On 5/6/07, W B Hacker <[EMAIL PROTECTED]> wrote:
[EMAIL PROTECTED] wrote:

>>
> That C and not assembler ought to be the target language, no matter
> the application.  That assembler is deprecated in favour of C.
>

and make it harder for the pascal boys? if you hard code the procedure
calling convention of c then you just wrote off 95 percent of your
customers.

c assumes a stack. how do you setup the initial stack? how do you
setup the other stacks?

another is the memory allocator. you want to hardcode malloc too? or
do you hardcode object allocation and garbage collection?
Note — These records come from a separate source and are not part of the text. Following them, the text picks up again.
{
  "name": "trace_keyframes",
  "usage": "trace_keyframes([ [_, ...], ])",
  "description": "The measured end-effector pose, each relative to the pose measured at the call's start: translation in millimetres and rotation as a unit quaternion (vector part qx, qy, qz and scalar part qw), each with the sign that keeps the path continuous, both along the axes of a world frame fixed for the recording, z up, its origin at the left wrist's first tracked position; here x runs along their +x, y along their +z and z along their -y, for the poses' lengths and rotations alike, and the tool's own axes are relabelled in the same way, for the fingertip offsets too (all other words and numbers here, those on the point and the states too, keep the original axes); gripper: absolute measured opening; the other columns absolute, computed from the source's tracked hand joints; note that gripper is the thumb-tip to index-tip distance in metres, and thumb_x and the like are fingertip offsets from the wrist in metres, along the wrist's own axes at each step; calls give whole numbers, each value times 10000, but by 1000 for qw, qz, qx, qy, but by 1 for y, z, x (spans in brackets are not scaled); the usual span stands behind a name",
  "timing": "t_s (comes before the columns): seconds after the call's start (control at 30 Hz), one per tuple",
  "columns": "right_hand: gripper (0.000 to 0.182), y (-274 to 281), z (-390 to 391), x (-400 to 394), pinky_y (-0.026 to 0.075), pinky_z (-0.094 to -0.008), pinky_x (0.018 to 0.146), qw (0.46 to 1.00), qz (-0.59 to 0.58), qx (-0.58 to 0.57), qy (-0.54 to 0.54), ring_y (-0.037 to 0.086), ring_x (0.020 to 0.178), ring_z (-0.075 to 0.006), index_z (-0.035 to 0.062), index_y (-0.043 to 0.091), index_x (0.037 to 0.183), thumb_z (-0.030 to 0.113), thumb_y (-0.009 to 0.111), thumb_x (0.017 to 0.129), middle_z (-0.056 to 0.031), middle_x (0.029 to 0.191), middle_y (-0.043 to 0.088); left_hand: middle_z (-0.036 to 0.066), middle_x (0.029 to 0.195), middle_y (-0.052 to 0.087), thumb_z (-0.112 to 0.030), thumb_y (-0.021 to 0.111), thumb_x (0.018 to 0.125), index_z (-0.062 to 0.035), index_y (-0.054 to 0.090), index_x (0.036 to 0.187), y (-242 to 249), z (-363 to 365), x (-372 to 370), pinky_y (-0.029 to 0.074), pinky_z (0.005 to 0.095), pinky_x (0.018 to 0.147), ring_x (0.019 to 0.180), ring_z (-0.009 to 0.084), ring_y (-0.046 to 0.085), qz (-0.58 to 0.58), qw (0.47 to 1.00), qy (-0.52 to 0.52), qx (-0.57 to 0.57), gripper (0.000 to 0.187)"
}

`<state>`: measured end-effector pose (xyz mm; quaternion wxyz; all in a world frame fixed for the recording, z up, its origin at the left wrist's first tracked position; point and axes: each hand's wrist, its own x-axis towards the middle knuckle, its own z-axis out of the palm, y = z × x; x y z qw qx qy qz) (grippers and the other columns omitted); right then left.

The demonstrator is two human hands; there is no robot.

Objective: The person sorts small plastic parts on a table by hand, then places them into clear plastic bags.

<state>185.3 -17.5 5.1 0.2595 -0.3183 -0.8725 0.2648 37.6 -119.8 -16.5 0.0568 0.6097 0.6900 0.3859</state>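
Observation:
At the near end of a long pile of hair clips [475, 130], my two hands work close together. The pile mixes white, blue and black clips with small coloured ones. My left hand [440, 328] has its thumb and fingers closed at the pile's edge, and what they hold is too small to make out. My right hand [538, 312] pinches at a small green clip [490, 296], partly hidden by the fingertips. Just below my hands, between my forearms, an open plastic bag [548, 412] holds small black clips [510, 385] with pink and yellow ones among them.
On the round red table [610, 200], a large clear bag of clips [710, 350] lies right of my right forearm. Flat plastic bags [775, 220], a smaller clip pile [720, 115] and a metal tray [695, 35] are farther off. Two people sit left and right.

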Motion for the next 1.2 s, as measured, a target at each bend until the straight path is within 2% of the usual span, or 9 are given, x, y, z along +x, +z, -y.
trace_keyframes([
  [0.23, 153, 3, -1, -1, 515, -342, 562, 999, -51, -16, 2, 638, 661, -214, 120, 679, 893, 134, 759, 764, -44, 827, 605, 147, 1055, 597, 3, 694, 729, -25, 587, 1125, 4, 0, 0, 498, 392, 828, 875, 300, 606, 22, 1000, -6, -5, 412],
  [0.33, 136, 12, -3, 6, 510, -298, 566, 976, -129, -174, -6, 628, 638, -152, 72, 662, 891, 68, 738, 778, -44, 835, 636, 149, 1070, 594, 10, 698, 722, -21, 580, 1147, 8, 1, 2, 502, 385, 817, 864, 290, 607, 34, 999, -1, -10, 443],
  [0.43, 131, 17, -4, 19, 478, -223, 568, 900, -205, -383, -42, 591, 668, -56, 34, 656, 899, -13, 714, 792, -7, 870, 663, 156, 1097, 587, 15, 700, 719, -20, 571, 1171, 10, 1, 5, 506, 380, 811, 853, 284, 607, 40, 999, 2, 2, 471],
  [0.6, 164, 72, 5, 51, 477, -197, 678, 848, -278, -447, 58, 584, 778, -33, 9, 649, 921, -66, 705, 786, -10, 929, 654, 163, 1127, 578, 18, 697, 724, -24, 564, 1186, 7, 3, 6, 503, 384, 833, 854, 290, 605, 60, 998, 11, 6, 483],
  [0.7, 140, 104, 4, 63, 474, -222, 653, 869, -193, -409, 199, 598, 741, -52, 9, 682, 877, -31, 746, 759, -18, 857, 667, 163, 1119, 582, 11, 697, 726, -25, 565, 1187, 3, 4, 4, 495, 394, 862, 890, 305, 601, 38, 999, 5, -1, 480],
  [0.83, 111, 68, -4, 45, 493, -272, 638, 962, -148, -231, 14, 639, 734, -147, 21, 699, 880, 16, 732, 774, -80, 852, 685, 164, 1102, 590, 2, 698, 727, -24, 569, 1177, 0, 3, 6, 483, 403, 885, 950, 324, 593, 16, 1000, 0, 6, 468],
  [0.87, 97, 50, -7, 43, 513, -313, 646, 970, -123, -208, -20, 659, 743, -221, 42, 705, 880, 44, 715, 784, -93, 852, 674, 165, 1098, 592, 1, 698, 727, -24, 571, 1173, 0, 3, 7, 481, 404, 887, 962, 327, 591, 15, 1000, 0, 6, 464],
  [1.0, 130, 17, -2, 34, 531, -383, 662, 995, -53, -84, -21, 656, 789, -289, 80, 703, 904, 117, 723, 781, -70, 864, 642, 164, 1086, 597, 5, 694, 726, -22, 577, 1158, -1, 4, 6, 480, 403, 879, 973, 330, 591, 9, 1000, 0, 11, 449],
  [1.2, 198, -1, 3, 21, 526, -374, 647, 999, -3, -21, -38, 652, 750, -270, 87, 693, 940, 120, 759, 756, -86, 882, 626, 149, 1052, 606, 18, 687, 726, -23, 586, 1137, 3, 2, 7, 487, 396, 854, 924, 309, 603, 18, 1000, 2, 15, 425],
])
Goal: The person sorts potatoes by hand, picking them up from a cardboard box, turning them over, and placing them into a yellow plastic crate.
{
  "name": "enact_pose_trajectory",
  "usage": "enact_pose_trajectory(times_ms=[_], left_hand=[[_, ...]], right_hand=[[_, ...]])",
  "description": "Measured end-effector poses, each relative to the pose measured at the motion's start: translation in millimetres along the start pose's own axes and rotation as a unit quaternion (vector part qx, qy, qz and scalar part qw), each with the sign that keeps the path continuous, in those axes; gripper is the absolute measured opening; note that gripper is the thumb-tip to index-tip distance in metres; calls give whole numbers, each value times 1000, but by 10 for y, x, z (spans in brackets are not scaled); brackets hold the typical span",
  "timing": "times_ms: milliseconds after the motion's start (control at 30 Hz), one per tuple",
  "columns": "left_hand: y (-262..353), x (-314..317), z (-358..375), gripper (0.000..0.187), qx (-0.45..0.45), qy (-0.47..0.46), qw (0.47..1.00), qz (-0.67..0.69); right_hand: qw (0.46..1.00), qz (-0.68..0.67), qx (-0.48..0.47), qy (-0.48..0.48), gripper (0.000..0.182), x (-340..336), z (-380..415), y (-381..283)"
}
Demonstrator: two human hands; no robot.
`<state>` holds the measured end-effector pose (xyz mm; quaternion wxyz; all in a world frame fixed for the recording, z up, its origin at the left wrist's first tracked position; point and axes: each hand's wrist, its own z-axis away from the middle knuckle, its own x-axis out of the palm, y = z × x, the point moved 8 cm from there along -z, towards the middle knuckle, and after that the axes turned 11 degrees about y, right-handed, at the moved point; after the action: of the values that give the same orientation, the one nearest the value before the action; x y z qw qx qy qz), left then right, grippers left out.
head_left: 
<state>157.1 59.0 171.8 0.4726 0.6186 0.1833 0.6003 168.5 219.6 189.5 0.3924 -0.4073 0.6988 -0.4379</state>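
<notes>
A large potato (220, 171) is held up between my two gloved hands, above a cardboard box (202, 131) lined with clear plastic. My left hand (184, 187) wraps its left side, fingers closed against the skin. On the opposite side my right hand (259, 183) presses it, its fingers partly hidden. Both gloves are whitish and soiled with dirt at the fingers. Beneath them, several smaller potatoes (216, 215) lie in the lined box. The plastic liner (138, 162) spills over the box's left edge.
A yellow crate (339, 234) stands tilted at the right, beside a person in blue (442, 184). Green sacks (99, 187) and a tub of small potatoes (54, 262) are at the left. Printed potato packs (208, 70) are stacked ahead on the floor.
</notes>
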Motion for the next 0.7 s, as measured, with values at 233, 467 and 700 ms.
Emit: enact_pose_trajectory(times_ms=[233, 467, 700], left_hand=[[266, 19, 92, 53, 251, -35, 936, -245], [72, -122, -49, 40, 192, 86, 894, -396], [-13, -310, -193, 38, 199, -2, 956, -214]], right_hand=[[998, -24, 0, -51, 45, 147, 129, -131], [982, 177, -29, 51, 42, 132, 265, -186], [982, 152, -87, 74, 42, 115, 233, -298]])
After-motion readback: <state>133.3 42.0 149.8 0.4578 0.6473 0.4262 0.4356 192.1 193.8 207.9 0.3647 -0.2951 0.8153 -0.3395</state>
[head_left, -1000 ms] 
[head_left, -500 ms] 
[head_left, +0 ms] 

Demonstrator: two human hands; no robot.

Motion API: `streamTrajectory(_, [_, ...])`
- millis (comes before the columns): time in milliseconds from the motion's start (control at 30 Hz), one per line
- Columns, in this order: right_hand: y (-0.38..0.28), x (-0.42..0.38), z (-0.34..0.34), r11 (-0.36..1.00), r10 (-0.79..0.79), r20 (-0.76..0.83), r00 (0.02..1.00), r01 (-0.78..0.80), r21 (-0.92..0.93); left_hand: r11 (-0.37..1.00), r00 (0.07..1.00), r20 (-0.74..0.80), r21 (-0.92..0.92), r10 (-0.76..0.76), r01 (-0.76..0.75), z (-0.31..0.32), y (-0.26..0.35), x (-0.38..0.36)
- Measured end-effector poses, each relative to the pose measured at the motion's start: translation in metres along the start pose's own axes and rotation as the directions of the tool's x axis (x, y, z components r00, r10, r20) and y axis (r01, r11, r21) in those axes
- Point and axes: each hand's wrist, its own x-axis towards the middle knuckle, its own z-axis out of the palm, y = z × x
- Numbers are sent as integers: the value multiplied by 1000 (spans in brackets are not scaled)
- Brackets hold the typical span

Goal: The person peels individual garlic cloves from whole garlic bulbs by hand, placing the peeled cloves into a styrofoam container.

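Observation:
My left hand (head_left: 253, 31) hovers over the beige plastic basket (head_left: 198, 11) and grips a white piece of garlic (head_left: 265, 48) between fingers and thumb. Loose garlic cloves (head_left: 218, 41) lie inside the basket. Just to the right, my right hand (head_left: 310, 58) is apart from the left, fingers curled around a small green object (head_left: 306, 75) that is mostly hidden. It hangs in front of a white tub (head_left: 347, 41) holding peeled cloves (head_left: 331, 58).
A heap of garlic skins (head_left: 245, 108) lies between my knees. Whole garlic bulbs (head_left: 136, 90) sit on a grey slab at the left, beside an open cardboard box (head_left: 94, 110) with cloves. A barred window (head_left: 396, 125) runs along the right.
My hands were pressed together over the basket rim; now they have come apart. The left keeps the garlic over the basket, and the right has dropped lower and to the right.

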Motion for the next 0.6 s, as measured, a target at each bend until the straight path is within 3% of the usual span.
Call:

im talking from the kernel writer point of view. and im most familiar
with the x86. c assumes there is a system already running. and most
probably that system is brought up using assembly coded initialization
code.

the biggest problem with adding high level language support in a
processor is that it will more or less be biased to a certain os
design. it will not be flexible enough for everybody. how would you
feel if it is biased towards unix? fine grained paging, pid tagged
user and kernel stacks malloc and free. no garbage collection.

can anybody show me how the assembly less systems do it?

> ++L
>
>

If that ever comes to pass, I'm going back to a wire-wrap tool.

no kidding! wire wrap is still a nice technology for protoyping! try
developing a 6 layer backplane pcb.


There *can be no* one-size fits-all final answers unless and until all progress
is to be called off and stagnation and decline to the death are mandated from
on-high.


of course. thats why we have lowest common denominator economics.

Not even for biologicals with billion+ year history.

'adapt or die' may have long cycle, but it is an unforgiving one.